A WYNDHAM Vale man jailed over a large-scale drug operation spanning Wyndham, Melton, Brimbank and Ballarat has lost a Supreme Court appeal to have his nine-year sentence reduced.
Tyrone Formosa was sentenced in September 2011 to a non-parole period of six years and six months after pleading guilty to charges of conspiring to import a border-controlled drug in commercial quantities and to trafficking methylamphetamine and MDMA.
He was arrested in March 2008 after extensive investigations by the Australian Federal Police, Victoria Police and Australian Customs, which began in 2005. The operation probed several crime syndicates involved in importing and trafficking illegal drugs.
Most of the drugs came from Canada and were transported to Formosa in mail parcels sent through mail or by courier.
Police intercepted 60 packages, including 25 addressed to Victorian properties in Wyndham Vale, Little River, Caroline Springs, Ardeer, Ballarat and Cape Clear.
Formosa’s lawyers appealed his sentence to the Victorian Court of Appeal last month, claiming it was excessive.

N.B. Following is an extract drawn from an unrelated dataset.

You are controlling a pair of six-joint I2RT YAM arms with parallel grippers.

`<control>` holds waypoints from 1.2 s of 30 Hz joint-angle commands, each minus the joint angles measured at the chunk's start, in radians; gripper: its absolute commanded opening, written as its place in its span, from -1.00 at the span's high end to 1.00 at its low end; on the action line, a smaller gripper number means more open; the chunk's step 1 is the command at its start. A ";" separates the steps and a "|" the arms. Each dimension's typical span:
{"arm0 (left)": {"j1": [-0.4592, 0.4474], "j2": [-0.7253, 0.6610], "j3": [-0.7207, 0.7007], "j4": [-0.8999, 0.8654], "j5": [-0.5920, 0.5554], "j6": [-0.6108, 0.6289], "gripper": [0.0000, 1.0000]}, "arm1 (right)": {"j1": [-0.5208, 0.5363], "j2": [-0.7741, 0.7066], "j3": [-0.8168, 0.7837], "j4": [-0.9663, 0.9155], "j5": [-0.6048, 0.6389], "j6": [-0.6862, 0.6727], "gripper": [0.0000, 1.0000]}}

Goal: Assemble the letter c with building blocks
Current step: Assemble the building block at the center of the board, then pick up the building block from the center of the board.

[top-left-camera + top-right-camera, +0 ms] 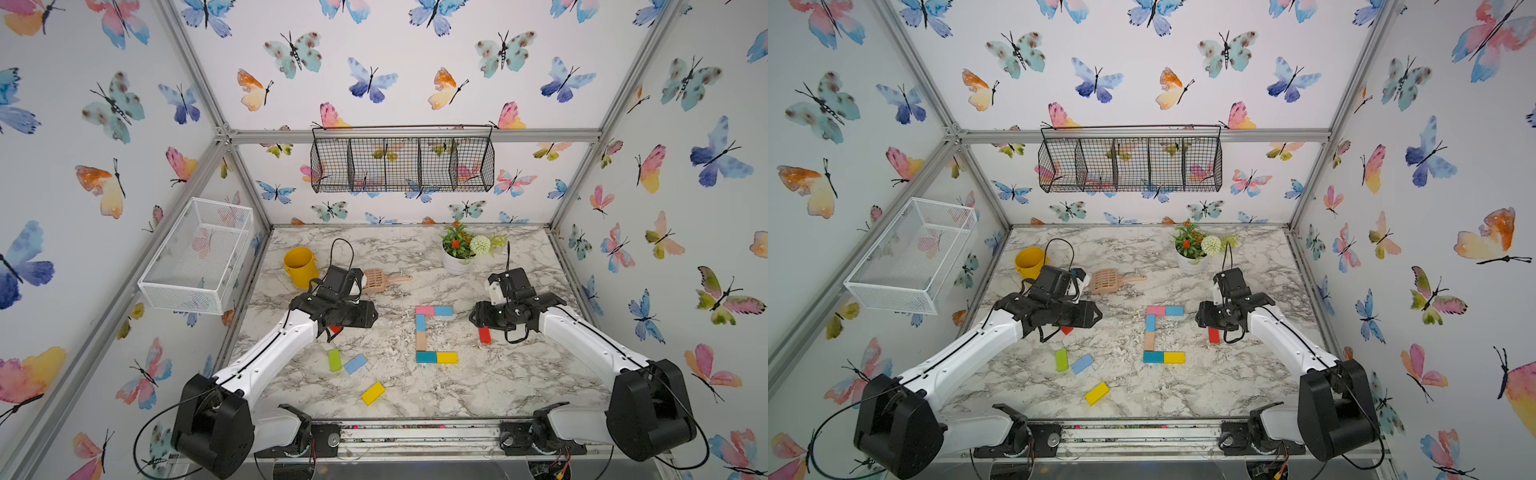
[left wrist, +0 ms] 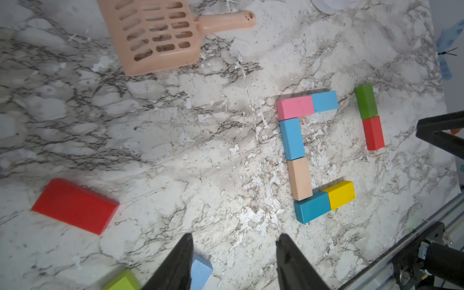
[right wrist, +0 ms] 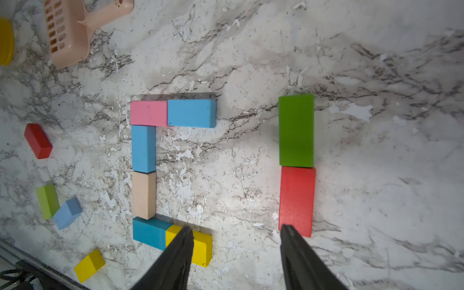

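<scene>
Jaws apart, left arm (image 1: 270, 349), right arm (image 1: 582, 336) hovering

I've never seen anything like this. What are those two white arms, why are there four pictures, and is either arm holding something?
These are two robot arms, the left arm and the right arm, mounted at the near edge of a marble table. Two pictures come from one camera overhead that looks down on everything. The other two come from a small camera on each wrist, looking past the black fingertips. Each arm ends in a two-fingered pincer. The left end effector and the right end effector are both open and hold nothing. On the table, six coloured blocks form a letter C. A green block and a red block lie end to end beside it. Others, such as a yellow block, lie loose. A slotted scoop, a yellow bucket and a flower pot sit farther back.
</scene>
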State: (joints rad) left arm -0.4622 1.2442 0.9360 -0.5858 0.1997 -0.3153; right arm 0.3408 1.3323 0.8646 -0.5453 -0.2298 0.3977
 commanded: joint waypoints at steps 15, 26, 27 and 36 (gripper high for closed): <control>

They argued the sentencing judge had taken as fact a number of “questionable” points, leading him to determine the extent of Formosa’s involvement in the syndicate that were not supported by evidence. They disputed findings that Formosa had deliberately deceived the court when giving evidence, that he had been the principal of the syndicate since 2005 and an inferred finding that he was the sole point-of-contact in Melbourne for the Canada-based drug dealer. It was also argued the sentencing judge relied too heavily on the oral submission of one of Formosa’s co-offenders.
The Supreme Court refused the appeal. Judge Simon Whelan said the sentencing judge had not simply “preferenced” the co-offender’s testimony over that of Formosa, but had reached his findings beyond reasonable doubt that he had been the syndicate’s principal.